Purbabasu (2014) indicates that Self Help Groups in India have emerged as a successful means of improving the socio-economic conditions of rural families with very little administrative expenses. Seibel and Khadka (2012) state that vast number of SHGs had been established in India in the recent past are self-reliant, autonomous and despite the fact that they were mostly from the lowest and other disadvantaged groups, they had proven to be the better savers,

borrowers and investors. Again, the SHGs mobilized their own savings, transformed them into loans to members and ploughed back their interest income into equity.

Most women are forced to grow their businesses using little or no formal credit facilities. The dependency on personal assets and informal sources of capital limit the amount of financing available. Most businesses remain informal and in low-value areas – with not enough emphasis on financial products and services to help expand business from micro to small to medium to large size. Informal sources of credit are not sufficient to bring them into the SME range ([International Finance Corporation] (IFC), 2007 and [Foreign Investment Advisory Service] FIAS/IFC, 2005) Scholars agree that credit has existed to have positive impact on the performance of businesses in Kenya (Peter, 2001, Tanzania, Kuzilwa, 2005, Uganda, Samiha, 2007). The significance of credit accessibility mainly to women in Kenya has led to the creation of Women Enterprise Fund (WEF) in order to address the credit gap and back up business development for women (KIPPRA, 2010)..

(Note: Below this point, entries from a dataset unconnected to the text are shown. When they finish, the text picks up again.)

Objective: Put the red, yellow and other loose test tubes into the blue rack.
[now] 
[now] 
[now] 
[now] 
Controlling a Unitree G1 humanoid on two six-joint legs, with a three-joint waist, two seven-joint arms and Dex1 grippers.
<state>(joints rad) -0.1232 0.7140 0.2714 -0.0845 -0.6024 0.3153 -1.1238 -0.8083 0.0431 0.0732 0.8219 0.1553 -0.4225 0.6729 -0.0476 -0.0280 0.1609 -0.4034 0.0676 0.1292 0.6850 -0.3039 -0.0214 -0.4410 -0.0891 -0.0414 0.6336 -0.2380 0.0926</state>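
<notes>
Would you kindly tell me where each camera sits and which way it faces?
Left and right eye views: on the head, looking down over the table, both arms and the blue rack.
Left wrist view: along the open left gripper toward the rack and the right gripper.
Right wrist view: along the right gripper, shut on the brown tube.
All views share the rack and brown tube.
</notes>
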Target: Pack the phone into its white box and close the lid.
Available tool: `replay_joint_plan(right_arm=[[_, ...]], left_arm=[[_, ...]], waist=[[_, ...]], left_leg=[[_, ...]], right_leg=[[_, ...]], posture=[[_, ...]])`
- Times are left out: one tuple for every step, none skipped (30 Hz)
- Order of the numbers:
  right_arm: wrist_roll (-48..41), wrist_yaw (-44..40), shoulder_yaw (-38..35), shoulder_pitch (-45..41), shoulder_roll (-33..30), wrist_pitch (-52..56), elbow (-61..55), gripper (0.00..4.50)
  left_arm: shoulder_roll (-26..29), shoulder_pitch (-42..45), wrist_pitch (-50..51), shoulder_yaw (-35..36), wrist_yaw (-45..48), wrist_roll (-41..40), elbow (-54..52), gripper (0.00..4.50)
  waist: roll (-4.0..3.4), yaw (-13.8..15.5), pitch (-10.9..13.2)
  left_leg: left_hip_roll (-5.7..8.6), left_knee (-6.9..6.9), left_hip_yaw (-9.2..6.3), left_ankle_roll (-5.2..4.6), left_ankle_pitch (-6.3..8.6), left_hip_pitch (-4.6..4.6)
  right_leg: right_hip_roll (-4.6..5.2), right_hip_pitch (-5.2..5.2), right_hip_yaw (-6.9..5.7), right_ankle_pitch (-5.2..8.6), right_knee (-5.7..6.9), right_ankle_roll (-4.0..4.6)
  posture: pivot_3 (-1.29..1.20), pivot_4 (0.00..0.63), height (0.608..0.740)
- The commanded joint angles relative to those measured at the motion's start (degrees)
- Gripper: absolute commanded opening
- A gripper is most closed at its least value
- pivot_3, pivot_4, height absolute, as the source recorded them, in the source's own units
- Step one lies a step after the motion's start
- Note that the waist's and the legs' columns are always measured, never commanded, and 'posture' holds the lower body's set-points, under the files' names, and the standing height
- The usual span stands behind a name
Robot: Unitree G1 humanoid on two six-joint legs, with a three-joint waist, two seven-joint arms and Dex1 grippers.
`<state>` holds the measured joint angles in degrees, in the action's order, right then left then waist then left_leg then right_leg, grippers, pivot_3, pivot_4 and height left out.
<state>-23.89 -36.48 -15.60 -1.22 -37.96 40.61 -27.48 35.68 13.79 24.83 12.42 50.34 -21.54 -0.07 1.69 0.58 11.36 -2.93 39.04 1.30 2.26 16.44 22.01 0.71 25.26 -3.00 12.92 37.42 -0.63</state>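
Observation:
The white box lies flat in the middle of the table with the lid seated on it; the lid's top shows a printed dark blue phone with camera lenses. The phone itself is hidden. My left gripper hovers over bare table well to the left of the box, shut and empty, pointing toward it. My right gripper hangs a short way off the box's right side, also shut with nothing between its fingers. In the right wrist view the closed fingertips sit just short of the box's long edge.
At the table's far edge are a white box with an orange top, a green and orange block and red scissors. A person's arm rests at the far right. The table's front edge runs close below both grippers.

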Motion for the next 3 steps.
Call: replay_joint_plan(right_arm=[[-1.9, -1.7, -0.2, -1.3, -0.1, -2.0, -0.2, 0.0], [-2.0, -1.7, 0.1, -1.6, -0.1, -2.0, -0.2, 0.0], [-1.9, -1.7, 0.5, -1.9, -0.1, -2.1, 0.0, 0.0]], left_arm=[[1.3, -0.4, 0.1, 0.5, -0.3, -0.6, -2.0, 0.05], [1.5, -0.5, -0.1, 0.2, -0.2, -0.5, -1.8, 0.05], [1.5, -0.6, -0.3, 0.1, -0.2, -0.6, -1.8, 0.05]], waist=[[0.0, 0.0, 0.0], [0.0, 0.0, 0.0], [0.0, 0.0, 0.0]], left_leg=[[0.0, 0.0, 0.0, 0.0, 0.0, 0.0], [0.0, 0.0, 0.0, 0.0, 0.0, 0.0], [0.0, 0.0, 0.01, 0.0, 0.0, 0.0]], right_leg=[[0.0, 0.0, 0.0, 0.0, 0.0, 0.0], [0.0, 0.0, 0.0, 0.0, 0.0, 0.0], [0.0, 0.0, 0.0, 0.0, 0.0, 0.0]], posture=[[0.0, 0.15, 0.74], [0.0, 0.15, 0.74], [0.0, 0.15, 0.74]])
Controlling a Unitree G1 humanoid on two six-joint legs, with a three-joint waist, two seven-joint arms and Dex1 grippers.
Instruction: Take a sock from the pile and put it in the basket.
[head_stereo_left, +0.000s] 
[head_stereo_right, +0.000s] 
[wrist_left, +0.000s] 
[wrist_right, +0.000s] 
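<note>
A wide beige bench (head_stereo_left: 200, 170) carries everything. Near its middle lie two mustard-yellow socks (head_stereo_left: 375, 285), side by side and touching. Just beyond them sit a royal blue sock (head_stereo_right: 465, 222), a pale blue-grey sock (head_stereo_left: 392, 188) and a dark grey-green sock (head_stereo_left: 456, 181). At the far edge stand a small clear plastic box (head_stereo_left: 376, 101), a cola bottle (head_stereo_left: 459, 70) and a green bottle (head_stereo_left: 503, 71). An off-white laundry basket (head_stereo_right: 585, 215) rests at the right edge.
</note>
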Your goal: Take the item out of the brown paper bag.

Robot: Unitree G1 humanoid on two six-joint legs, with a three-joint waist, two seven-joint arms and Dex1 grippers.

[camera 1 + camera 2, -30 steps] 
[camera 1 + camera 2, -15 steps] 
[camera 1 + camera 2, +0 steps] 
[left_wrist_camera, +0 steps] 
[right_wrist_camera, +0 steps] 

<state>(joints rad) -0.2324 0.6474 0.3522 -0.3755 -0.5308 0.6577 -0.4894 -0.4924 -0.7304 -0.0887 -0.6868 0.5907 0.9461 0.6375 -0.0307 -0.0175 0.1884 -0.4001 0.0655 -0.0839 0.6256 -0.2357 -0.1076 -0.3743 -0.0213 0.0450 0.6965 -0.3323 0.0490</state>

According to Abey (2018), women owned SHGs are in their pursuit to become economically self-reliant, generate output that enhances livelihoods within the family leading to wealth creation, poverty alleviation and improved living standards. The United Nations Economic Commission for Africa (UNECA) Economic Report on Africa, 2005, indicates that the outreach of financial institutions has covered only 30-35 percent of the population. It means that the rest of the population still relies on merchants, money lenders, and traditional co-operatives for financing of socio-economic activities with high interest rates (UNECA Economic Report on Africa, 2005). Access to credit facilities and employment is one of the major challenges faced by women owned SHGs in many parts of the world. Credit facilities are mainly informal savings through banks or microfinance institutions which charge high interest rates and discourage

women from borrowing. Therefore, women are usually left with only one alternative of devising ways of accessing credit facilities through self-help groups in the form of merry-go-rounds or revolving funds. Money raised from the groups is loaned to individual women to enable them meet basic needs for their families and also finance income generating activities for development.